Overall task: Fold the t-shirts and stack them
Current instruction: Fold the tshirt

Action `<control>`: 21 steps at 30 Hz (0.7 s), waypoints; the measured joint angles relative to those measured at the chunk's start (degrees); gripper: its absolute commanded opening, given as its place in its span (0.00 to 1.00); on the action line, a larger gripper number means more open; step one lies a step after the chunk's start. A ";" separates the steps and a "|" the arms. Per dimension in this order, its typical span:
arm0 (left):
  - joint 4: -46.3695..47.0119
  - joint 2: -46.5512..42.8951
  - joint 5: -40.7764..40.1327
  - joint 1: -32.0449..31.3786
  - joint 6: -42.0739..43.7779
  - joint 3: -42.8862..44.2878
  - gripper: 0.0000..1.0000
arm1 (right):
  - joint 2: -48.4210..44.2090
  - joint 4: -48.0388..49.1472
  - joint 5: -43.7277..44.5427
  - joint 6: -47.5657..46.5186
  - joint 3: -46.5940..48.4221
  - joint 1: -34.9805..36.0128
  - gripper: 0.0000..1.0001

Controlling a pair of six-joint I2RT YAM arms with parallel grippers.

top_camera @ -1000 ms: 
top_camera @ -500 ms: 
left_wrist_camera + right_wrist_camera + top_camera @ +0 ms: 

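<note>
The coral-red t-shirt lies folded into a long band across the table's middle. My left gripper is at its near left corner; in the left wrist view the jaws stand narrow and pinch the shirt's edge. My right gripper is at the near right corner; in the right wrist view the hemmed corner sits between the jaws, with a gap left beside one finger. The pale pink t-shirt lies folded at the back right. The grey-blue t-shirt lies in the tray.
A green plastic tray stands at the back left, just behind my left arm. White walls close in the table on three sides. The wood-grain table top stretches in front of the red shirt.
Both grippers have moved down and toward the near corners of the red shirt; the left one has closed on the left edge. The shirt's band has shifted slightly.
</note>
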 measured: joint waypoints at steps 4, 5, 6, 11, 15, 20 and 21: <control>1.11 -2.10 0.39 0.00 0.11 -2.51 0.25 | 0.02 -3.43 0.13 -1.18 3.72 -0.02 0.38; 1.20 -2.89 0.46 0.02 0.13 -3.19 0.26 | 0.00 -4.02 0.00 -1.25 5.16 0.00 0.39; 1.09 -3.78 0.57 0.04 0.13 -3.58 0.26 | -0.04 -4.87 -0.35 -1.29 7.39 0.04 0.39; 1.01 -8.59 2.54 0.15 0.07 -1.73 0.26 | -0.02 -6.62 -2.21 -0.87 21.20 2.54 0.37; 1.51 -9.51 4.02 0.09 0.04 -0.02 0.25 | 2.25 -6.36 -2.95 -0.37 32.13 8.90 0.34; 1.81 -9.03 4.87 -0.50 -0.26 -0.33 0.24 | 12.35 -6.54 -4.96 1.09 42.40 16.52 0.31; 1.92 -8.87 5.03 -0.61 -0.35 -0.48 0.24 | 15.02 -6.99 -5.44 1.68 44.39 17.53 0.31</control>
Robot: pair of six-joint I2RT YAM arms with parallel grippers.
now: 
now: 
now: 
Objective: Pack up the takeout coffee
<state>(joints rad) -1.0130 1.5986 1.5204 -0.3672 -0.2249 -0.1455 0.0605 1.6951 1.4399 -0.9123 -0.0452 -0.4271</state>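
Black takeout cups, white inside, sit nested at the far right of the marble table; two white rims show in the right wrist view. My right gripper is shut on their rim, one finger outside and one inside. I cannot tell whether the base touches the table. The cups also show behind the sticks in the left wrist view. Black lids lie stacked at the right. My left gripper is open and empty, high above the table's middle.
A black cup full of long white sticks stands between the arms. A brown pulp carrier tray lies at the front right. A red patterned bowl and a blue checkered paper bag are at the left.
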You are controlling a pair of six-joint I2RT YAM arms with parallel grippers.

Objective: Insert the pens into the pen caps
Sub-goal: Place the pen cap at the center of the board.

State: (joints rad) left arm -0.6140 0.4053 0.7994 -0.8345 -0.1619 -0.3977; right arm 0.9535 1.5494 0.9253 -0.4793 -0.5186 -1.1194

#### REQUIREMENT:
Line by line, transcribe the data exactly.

#### YOUR RESPONSE:
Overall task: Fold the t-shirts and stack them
Current instruction: Fold the tshirt

Action `<control>`: 21 steps at 30 Hz (0.7 s), waypoints; the measured joint angles relative to those measured at the chunk's start (degrees); gripper: its absolute commanded opening, given as its place in its span (0.00 to 1.00); on the action line, a larger gripper number means more open; step one lies a step after the chunk's start. A ";" separates the steps and a "|" the arms. Per dimension in this order, its typical span:
arm0 (left):
  - joint 4: -46.3695..47.0119
  - joint 2: -46.5512..42.8951
  - joint 5: -40.7764..40.1327
  - joint 1: -32.0449..31.3786
  - joint 6: -42.0739..43.7779
  - joint 3: -42.8862..44.2878
  - gripper: 0.0000..1.0000
arm1 (right):
  - joint 2: -48.4210..44.2090
  - joint 4: -48.0388..49.1472
  - joint 5: -43.7277..44.5427
  - joint 6: -47.5657..46.5186
  - joint 3: -46.5940..48.4221
  - joint 1: -34.9805..36.0128
  - gripper: 0.0000..1.0001

Controlling a pair of six-joint I2RT YAM arms with parallel grippers.

top_camera @ -1000 ms: 
top_camera @ -500 ms: 
left_wrist_camera + right_wrist_camera + top_camera @ +0 ms: 

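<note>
The coral-red t-shirt lies folded into a long band across the table's middle. My left gripper is at its near left corner; in the left wrist view the jaws stand narrow and pinch the shirt's edge. My right gripper is at the near right corner; in the right wrist view the hemmed corner sits between the jaws, with a gap left beside one finger. The pale pink t-shirt lies folded at the back right. The grey-blue t-shirt lies in the tray.
A green plastic tray stands at the back left, just behind my left arm. White walls close in the table on three sides. The wood-grain table top stretches in front of the red shirt.
Both grippers have moved down and toward the near corners of the red shirt; the left one has closed on the left edge. The shirt's band has shifted slightly.
</note>
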 measured: joint waypoints at steps 4, 5, 6, 11, 15, 20 and 21: <control>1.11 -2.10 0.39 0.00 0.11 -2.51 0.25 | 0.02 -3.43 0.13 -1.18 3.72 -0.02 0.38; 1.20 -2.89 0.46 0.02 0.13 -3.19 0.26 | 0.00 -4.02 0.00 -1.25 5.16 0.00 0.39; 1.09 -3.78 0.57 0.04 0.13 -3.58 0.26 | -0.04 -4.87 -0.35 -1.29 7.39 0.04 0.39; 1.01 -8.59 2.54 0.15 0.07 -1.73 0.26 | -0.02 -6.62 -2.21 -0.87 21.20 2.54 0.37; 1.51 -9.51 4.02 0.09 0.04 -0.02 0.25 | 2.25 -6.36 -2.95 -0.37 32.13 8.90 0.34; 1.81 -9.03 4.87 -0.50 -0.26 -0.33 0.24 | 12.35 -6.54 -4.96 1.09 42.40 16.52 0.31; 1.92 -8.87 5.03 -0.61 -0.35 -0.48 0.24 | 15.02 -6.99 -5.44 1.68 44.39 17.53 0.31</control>
Robot: pair of six-joint I2RT YAM arms with parallel grippers.
now: 
now: 
now: 
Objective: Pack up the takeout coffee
<state>(joints rad) -1.0130 1.5986 1.5204 -0.3672 -0.2249 -0.1455 0.0605 1.6951 1.4399 -0.9123 -0.0452 -0.4271</state>
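Black takeout cups, white inside, sit nested at the far right of the marble table; two white rims show in the right wrist view. My right gripper is shut on their rim, one finger outside and one inside. I cannot tell whether the base touches the table. The cups also show behind the sticks in the left wrist view. Black lids lie stacked at the right. My left gripper is open and empty, high above the table's middle.
A black cup full of long white sticks stands between the arms. A brown pulp carrier tray lies at the front right. A red patterned bowl and a blue checkered paper bag are at the left.
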You are controlling a pair of six-joint I2RT YAM arms with parallel grippers.

Objective: Insert the pens into the pen caps
Sub-goal: Place the pen cap at the center of the board.

State: (joints rad) left arm -0.6140 0.4053 0.7994 -0.8345 -0.1619 -0.3977; right arm 0.9535 1.5494 0.9253 -0.4793 -0.5186 -1.1194

That completes the answer, and no more is expected.